### [How to complete this task]
An exact copy of the listing is what the response must contain.

(Data below)

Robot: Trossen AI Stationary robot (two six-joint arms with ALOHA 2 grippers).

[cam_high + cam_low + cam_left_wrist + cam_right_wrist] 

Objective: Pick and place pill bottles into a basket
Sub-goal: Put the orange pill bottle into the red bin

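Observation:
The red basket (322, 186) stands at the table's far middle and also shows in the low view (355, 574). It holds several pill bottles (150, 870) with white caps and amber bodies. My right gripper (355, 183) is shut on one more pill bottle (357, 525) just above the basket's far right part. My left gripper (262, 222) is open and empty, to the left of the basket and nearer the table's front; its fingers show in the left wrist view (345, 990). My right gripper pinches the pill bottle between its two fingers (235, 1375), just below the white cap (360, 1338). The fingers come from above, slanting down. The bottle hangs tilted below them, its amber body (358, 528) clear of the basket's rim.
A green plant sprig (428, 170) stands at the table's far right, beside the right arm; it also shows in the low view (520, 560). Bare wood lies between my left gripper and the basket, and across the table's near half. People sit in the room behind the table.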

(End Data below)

### [Answer to the exercise]
Robot: Trossen AI Stationary robot (two six-joint arms with ALOHA 2 grippers).

[cam_high + cam_low + cam_left_wrist + cam_right_wrist] 

Objective: Pick and place pill bottles into a basket
Sub-goal: Put the orange pill bottle into the red bin

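Observation:
The red basket (322, 186) stands at the table's far middle and also shows in the low view (355, 574). It holds several pill bottles (150, 870) with white caps and amber bodies. My right gripper (355, 183) is shut on one more pill bottle (357, 525) just above the basket's far right part. My left gripper (262, 222) is open and empty, to the left of the basket and nearer the table's front; its fingers show in the left wrist view (345, 990). My right gripper pinches the pill bottle between its two fingers (235, 1375), just below the white cap (360, 1338). The fingers come from above, slanting down. The bottle hangs tilted below them, its amber body (358, 528) clear of the basket's rim.
A green plant sprig (428, 170) stands at the table's far right, beside the right arm; it also shows in the low view (520, 560). Bare wood lies between my left gripper and the basket, and across the table's near half. People sit in the room behind the table.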

This exercise has been completed.